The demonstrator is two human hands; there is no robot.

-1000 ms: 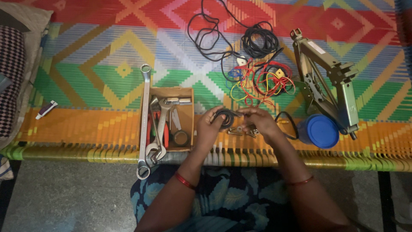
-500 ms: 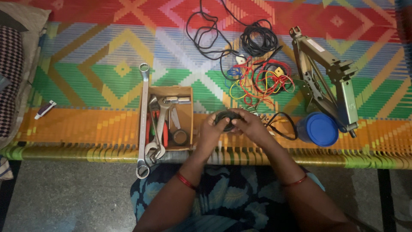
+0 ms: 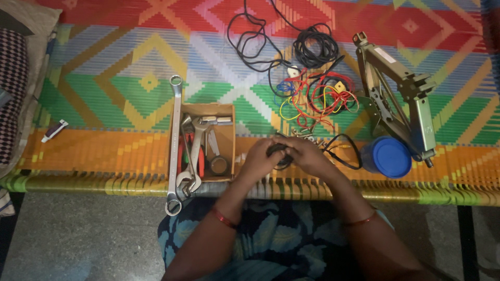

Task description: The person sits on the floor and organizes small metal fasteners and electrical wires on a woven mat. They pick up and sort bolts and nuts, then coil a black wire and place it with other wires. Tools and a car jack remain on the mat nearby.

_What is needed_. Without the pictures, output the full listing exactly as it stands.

_Task output_.
The demonstrator is two human hands; there is no robot.

-1000 ms: 
-500 ms: 
+0 ms: 

Task description: The person sits on the floor and organizes small metal fasteners and electrical wires on a woven mat. They pick up and sort bolts and nuts, then coil a black wire and place it with other wires. Tools and a car jack remain on the mat nearby.

The response is finished.